The second route, on the contrary, after skirting southwards the farthest southwest offshoots of the Balkans and crossing the plains of Thrace and Macedonia, penetrates in the Balkan peninsula until its western coast. At its north-west end, the first route leads to the North-European, German and Russian plains, beyond the Porta Morava, whereas southwest the other axis was someway a horizontal link between the southern regions of Adriatic and Northern Aegean, the Dardanelles and the Black Sea.
A main junction between the two axes, whose direction is North-West – South-West, which goes from the Morova valley, crosses the Wardar valley and leads to Aegean at Thessaloniki) has always enabled people to travel over the whole network, in various historical situations, both by intersections and by fragmentary routes.
In other circumstances, on the contrary, the political situation makes the practicability of routes along the first or the second path and its link roads extremely difficult, until preventing it completely.
The via Egnatia is the name by which the Romans defined and structured the East-to-West route of this network, starting from the II century B. C.
Such route was of strategic importance both in ancient times and today, when the flow of the sources of energy and the information, which are crucial to the development of many continental areas, are more evident.
What was the function of the ancient via Egnatia may be found today in two slightly different positions: either northwards, under the name of Corridor 8, a connection project aimed at linking Bulgaria, Macedonia and Albania from the Black Sea through the bench marks of Varna, Burgas, Sofia, Skopje, Durazzo, with the exclusion of the modern Greece and the Thessalonica harbour; or, somehow in alternative, more southwards, by keeping its name and following, in its final section, another ancient route which, from Larissa junction, led to the Ionian Sea (the Nea Egnatia, with its harbour at Igoumenitsa).
The need to tackle the problem of the topographical reconstruction of such route with a systematic and analytic approach, far from being solved, is at the roots of the book published by Michele Fasolo.
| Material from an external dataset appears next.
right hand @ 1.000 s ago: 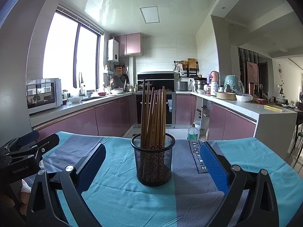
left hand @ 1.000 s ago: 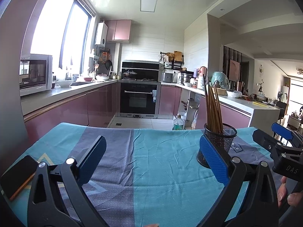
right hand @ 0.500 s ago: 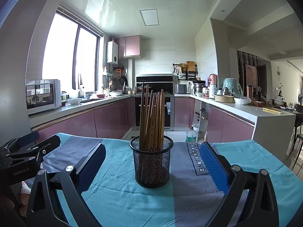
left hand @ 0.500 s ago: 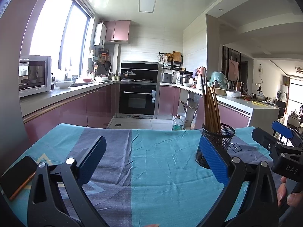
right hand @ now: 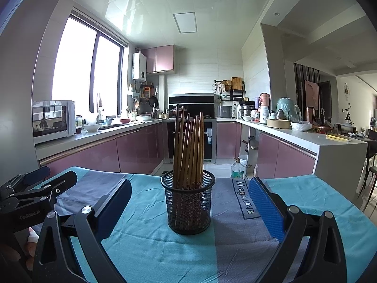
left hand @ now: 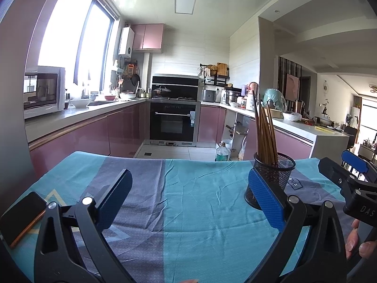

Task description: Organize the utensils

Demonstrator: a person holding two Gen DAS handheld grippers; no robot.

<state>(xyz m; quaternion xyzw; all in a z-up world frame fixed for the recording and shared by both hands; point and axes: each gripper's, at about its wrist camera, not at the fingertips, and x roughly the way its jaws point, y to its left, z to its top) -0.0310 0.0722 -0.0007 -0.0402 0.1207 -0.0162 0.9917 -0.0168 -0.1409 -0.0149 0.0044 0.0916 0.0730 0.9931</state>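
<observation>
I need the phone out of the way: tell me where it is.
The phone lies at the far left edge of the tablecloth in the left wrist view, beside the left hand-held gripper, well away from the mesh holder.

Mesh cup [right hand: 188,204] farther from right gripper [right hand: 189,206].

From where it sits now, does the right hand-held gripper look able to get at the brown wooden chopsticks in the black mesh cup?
Probably yes. The right hand-held gripper is open, with the black mesh cup straight ahead between its fingers; the brown wooden chopsticks stand upright, nothing blocking them.
</observation>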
The first volume specifically aims at recovering, re-examining and updating the knowledge of Via Egnatia and the ancient path that preceded it, known in the Roman age as a road of Candavia, in the Albanian central region, running from the Adriatic coast to the area of Ochrida lake and, more eastwards, until the ancient town of Herakleia Lynkestidos in Macedonia.

Michele Fasolo, La via Egnatia I. Da Apollonia e Dyrrachium ad Herakleia Lynkestidos, Roma, 2003, 288 pp.